Voilà qui nous ramène donc à l’idée de vieillir à la maison, avec les soins à domicile comme panacée au défi démographique. Pour quiconque doute encore des vertus de cette approche, il faut lire ou relire l’excellent dossier publié dans L’actualité en septembre 2021 :
- Tandis que les pays de l’OCDE consacrent au moins la moitié de leur budget pour les soins de longue durée à des mesures permettant de demeurer à la maison, au Québec, la proportion tourne autour de 23 % seulement.
- Le maintien à domicile est pourtant beaucoup moins dispendieux pour l’État qu’une place en foyer pour personnes âgées.
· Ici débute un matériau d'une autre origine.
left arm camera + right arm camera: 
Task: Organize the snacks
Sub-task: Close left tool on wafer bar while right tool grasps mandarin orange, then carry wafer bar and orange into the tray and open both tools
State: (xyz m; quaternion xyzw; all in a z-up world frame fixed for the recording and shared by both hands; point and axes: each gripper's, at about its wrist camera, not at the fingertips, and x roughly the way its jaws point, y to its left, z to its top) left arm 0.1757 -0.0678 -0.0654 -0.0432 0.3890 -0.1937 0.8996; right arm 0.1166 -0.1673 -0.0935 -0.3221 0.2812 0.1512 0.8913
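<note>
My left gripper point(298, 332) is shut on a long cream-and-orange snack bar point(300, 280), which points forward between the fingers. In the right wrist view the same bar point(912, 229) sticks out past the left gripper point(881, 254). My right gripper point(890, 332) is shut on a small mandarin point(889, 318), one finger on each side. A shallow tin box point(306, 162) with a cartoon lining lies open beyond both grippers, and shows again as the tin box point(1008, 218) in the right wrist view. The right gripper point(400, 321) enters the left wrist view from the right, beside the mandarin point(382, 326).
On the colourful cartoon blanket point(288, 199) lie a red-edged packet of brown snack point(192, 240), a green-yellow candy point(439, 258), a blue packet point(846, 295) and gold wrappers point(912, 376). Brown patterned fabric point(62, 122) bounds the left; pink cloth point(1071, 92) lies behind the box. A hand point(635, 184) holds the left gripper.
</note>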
- D’après plusieurs spécialistes, une proportion notable (de 20 % à 30 %) de lits en CHSLD sont occupés par des gens qui auraient pu demeurer chez eux moyennant un meilleur soutien à domicile.
- À défaut d’améliorer les services de maintien à domicile, il faudra 40 000 chambres supplémentaires en foyer de soins d’ici 20 ans.
Le ministre des Finances, Eric Girard, l’a bien saisi en déliant les cordons de la bourse dans son dernier budget avant les élections d’octobre 2022. La Commissaire à la santé et au bien-être, Joanne Castonguay, a également reçu le mandat de recommander au gouvernement des moyens de fournir davantage de soins à domicile aux personnes âgées. Voyons comment le gouvernement donnera suite à son rapport, attendu d’ici la fin 2023.
Ce repositionnement en faveur des soins à domicile annonce-t-il le début de la fin des maisons des aînés ? Avant de tirer un trait trop rapidement, sachez qu’au moment où vous lisez ces lignes, on compte au Québec plus de 4 000 personnes en attente d’une place en hébergement de longue durée. Dans l’intervalle, ces personnes occupent des lits dans les hôpitaux. Des lits qui ne peuvent accueillir les patients des urgences devant être hospitalisés. Un cercle vicieux qui ne cesse de s’aggraver.
Tout le monde souhaite pouvoir rester chez soi le plus longtemps possible, mais lorsqu’une personne tombe en état de grande dépendance en raison de l’âge ou d’un handicap, et qu’elle a besoin d’une attention soutenue, il faut pouvoir lui offrir un environnement de vie digne et respectueux de sa personne. Un retour aux CHSLD déshumanisants du passé est-il la meilleure option ? Il faudrait poser la question aux partis d’opposition. À défaut d’une réponse, on devra conclure qu’il demeure nettement préférable de privilégier des maisons des aînés sans doute plus modestes, mais toujours construites et aménagées de telle sorte que les personnes qui y habitent s’y sentent le plus possible chez elles.